= Melissa Hekkers =

Melissa Hekkers (born 1981) is a Belgian journalist, author, translator and humanitarian based in Nicosia, Cyprus. She is known for her children's literature, creative nonfiction, and educational colouring books that explore the cultural and natural heritage of Cyprus. Her work often addresses themes related to silenced communities, migration, and environmental awareness.

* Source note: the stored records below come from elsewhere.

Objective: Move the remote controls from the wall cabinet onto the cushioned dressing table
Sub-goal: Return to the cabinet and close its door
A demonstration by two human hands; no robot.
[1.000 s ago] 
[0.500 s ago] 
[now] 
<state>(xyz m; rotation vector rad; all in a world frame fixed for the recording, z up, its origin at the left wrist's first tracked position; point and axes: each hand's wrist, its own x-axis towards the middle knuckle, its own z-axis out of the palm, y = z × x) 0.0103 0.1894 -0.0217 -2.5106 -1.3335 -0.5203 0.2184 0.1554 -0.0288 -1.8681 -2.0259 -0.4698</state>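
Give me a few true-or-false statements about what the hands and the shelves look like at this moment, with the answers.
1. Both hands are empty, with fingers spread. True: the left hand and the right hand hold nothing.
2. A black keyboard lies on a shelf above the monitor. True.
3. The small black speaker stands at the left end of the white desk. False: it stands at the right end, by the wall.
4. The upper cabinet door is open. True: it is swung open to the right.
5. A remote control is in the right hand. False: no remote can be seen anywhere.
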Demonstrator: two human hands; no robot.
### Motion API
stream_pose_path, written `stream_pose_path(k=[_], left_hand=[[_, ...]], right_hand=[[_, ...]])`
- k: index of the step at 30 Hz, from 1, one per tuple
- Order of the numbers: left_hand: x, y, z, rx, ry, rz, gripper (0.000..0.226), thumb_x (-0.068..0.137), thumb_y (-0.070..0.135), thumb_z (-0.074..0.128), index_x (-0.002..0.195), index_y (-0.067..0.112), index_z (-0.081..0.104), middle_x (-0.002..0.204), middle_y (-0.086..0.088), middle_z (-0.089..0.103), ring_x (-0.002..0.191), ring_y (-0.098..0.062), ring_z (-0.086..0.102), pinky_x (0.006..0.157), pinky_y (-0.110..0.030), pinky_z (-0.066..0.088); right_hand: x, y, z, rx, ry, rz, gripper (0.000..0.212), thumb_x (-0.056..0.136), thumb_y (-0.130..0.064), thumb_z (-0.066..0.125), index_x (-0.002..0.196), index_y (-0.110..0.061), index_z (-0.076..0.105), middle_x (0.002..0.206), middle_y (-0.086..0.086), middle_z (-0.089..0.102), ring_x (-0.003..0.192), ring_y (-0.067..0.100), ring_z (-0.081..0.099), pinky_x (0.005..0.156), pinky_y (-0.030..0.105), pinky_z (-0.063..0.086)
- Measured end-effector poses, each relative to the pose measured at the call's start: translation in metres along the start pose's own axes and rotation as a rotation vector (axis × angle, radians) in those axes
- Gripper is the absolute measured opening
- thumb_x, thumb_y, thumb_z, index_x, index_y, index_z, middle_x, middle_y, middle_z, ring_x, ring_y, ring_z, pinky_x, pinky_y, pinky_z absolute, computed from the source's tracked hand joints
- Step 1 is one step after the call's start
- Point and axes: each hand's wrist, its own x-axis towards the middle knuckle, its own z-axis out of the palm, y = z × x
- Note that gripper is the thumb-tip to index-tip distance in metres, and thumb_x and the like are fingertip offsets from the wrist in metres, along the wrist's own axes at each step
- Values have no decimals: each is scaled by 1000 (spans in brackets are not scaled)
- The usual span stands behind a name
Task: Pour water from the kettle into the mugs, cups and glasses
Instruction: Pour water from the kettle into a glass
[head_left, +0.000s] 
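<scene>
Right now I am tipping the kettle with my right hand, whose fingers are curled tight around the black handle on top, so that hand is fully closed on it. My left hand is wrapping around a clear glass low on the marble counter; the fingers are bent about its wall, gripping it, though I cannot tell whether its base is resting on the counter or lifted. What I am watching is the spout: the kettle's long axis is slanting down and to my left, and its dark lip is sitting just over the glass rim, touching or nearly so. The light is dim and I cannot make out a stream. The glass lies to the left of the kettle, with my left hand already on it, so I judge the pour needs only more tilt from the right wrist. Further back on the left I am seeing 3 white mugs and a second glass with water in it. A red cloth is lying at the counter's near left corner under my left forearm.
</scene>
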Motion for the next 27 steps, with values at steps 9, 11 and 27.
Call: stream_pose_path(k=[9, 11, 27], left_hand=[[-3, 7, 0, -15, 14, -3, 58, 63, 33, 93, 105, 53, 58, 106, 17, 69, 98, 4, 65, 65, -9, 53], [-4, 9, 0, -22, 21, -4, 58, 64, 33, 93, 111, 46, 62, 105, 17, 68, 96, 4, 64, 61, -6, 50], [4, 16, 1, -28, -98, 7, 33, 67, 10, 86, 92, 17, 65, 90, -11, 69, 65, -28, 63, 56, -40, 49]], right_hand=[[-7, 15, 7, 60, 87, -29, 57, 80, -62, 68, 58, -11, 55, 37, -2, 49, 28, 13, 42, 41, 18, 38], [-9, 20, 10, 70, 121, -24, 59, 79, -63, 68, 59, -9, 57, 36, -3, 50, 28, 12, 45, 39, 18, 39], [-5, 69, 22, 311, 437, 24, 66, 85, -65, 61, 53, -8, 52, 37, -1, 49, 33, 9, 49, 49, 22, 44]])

== Early life and education ==
Melissa Hekkers was born in Brussels, Belgium in 1981. She has a BA in Communications at Intercollege.

== Career ==
Hekkers began writing for local Newspapers, including the Cyprus Mail Newspaper and the Cyprus Weekly Newspaper as well other publications in Cyprus in the early 2000s. Since 2015, Hekkers has been teaching creative writing to children and adults.

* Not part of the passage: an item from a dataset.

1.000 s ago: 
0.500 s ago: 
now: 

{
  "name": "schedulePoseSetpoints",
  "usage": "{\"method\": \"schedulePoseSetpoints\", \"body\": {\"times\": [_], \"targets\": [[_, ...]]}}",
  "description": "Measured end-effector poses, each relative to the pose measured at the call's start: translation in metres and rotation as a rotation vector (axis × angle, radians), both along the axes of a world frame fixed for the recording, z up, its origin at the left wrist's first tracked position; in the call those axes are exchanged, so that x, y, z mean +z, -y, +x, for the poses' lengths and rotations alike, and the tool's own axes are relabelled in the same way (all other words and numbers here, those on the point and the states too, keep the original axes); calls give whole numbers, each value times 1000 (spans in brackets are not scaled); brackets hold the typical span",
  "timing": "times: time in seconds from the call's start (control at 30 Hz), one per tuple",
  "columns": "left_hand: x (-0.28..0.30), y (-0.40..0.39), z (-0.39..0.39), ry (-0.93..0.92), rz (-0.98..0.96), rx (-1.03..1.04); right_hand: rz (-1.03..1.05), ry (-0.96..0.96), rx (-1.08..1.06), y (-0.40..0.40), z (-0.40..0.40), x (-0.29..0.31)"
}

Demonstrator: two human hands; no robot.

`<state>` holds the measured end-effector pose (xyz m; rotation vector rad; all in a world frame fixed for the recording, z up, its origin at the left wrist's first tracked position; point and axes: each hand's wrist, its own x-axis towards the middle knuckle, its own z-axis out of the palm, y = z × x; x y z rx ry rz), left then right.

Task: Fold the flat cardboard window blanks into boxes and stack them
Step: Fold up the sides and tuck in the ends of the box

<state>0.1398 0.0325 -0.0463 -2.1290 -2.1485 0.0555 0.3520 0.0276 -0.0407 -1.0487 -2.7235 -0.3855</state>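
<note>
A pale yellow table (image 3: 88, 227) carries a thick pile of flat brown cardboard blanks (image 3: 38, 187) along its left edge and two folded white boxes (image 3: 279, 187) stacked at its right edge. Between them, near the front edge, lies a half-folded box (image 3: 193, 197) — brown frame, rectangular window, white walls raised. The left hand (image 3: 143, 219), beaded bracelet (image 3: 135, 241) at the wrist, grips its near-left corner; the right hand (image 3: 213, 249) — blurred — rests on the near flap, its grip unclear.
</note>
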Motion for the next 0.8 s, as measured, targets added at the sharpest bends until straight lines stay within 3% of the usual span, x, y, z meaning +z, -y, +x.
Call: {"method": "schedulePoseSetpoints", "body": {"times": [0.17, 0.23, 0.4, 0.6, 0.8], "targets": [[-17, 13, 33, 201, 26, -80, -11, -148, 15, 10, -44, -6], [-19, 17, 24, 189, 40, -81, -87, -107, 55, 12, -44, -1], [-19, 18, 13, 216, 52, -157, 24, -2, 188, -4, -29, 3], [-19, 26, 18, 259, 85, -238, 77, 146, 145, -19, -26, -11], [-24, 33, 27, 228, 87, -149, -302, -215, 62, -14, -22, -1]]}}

She also focuses on silenced communities in Cyprus: she writes about migrants, both as a reporter and an author; creates audiovisual exhibitions to raise awareness on minorities, teaches creative and script writing skills through European-funded programmes and internationally recognised humanitarian organisations such as UNHCR.

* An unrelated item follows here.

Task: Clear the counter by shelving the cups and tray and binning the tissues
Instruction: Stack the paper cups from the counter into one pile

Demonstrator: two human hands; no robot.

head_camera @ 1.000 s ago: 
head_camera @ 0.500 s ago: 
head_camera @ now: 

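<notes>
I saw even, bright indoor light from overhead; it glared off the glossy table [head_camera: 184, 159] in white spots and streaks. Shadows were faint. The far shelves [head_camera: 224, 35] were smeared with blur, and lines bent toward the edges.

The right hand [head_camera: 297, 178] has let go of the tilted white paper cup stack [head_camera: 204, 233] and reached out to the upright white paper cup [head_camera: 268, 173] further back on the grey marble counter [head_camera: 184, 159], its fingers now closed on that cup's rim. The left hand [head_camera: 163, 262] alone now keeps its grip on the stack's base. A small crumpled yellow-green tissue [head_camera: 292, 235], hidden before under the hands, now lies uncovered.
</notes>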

Following her involvement in migration and volunteering in Lesbos, Greece in 2020, she published her first creative non-fiction, Amir's Blue Elephant (Τι Θα’λεγε η Μεσόγειος)'. The book is a tribute to the difficulties faced by peoples on the move, and Hekkers used it to advocate for refugee and asylum-seeking communities, including through a TEDx talk at TEDx Nicosia

== Selected distinctions ==

- Crocodile/ Κροκόδειλος, illustrated by visual artist Anna Fotiadou, her first book was awarded the Cyprus State Illustration Award in 2007.
- Flying across Red Skies, an experimental approach to literature based on paintings by Cypriot artist Marlen Karletidou, was nominated for the Cyprus State Literary award 2012.
- Pupa/Πουπα, illustrated by Louiza Kaimaki, was commented by the Cyprus Ministry of Culture and Education in the Literature Awards 2014 and adapted as a theatre play in 2019, directed by Christos Yiangou.
- My Cyprus Mandala, a three part series of colouring books focusing on the natural and cultural heritage of Cyprus. The series explores the island's historical and cultural richness through the art of mandala creation, colouring and facts. The books have been used as an educational tool in both school and private workshops for children and are presented as calming and mindful activities suitable for all ages, raising awareness of Cypriot heritage.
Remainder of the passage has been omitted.